PFsense OpenVPN disconnects

cbft · Oct 8, 2018, 5:22 PM

Hi there,

I've got a problem with my openvpn server. The connection drops spontaneously but connects automatically after the disconnect again. But meanwhile the RDP connection breaks up.
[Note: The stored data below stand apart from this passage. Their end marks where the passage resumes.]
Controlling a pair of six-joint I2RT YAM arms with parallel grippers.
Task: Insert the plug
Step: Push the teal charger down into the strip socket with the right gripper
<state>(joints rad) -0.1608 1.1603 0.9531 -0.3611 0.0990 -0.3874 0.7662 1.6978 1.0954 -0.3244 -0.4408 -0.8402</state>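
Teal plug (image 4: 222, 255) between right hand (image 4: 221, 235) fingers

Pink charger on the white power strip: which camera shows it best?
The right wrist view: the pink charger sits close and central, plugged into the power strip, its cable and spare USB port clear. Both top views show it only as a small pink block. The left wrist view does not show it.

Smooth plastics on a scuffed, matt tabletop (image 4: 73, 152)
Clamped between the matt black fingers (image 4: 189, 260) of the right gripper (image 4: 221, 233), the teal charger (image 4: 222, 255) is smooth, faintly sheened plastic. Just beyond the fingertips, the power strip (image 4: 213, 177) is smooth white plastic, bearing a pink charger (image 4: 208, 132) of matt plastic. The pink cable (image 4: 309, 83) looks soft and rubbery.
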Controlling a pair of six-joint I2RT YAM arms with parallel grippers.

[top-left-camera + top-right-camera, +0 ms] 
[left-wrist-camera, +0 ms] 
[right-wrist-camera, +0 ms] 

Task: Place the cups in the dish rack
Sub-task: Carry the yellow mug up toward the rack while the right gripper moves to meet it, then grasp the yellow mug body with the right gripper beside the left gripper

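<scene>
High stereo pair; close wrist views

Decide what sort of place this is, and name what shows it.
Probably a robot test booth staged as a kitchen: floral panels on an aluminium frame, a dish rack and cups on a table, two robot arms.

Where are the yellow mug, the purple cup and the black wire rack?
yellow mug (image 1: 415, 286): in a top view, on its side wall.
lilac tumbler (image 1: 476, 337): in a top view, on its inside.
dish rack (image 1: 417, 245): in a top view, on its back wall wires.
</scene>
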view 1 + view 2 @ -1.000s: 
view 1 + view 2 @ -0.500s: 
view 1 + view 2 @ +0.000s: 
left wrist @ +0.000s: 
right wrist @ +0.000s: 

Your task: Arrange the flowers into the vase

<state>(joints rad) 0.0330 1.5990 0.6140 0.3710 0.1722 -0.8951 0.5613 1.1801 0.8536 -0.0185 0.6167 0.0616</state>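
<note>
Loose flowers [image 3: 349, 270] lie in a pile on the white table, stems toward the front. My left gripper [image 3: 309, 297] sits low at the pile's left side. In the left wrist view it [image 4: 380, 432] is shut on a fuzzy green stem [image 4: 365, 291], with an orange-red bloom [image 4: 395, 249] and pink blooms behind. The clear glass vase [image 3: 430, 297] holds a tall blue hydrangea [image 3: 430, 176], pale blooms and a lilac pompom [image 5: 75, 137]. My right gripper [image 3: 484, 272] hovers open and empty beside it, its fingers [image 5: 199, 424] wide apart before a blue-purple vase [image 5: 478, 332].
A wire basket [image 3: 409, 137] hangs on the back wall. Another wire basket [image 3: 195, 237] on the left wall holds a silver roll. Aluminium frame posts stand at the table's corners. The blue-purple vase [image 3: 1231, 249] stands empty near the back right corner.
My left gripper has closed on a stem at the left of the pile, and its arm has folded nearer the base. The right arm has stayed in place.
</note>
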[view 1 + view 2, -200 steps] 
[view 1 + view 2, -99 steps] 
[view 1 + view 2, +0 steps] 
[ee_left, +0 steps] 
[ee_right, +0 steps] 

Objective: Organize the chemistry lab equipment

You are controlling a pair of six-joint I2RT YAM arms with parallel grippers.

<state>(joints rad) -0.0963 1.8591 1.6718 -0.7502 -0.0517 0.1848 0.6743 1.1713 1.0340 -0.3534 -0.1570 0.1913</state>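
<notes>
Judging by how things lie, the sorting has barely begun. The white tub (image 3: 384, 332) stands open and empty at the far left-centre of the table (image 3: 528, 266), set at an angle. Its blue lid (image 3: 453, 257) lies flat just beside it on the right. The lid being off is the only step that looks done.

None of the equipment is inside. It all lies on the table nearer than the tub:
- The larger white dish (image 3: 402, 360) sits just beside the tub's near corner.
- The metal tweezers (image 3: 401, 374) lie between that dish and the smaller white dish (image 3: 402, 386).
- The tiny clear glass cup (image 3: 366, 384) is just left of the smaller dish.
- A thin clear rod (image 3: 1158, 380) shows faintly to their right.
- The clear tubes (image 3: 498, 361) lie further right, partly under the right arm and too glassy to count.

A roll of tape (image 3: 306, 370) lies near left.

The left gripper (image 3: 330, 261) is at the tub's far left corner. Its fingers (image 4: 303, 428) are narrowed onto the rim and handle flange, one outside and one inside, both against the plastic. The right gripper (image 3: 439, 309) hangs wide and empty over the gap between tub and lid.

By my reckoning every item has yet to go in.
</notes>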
Currently I'm using pfsense 2.4.4 release.
This is the openvpn server config:
dev ovpns1
verb 4
dev-type tun
dev-node /dev/tun1
writepid /var/run/openvpn_server1.pid
#user nobody
#group nobody
script-security 3
daemon
keepalive 10 60
ping-timer-rem
persist-tun
persist-key
proto tcp4-server
cipher AES-256-CBC
auth SHA1
up /usr/local/sbin/ovpn-linkup
down /usr/local/sbin/ovpn-linkdown
client-connect /usr/local/sbin/openvpn.attributes.sh
client-disconnect /usr/local/sbin/openvpn.attributes.sh
local 10.zz.zz.zz
tls-server
server 10.yy.yy.0 255.255.255.0
client-config-dir /var/etc/openvpn-csc/server1
verify-client-cert none
username-as-common-name
plugin /usr/local/lib/openvpn/plugins/openvpn-plugin-auth-script.so /usr/local/sbin/ovpn_auth_verify_async user xxx= false server1 33030
tls-verify "/usr/local/sbin/ovpn_auth_verify tls 'xyz-VPN' 1"
lport 33030
management /var/etc/openvpn/server1.sock unix
max-clients 5
push "route 10.xxx.xx.0 255.255.255.0"
duplicate-cn
ca /var/etc/openvpn/server1.ca
cert /var/etc/openvpn/server1.cert
key /var/etc/openvpn/server1.key
dh /etc/dh-parameters.2048
tls-auth /var/etc/openvpn/server1.tls-auth 0
ncp-ciphers AES-256-GCM
topology subnet
float

It's TCP VPN and the port is getting forwarded from the firewall + firewall rules in and outbound are set.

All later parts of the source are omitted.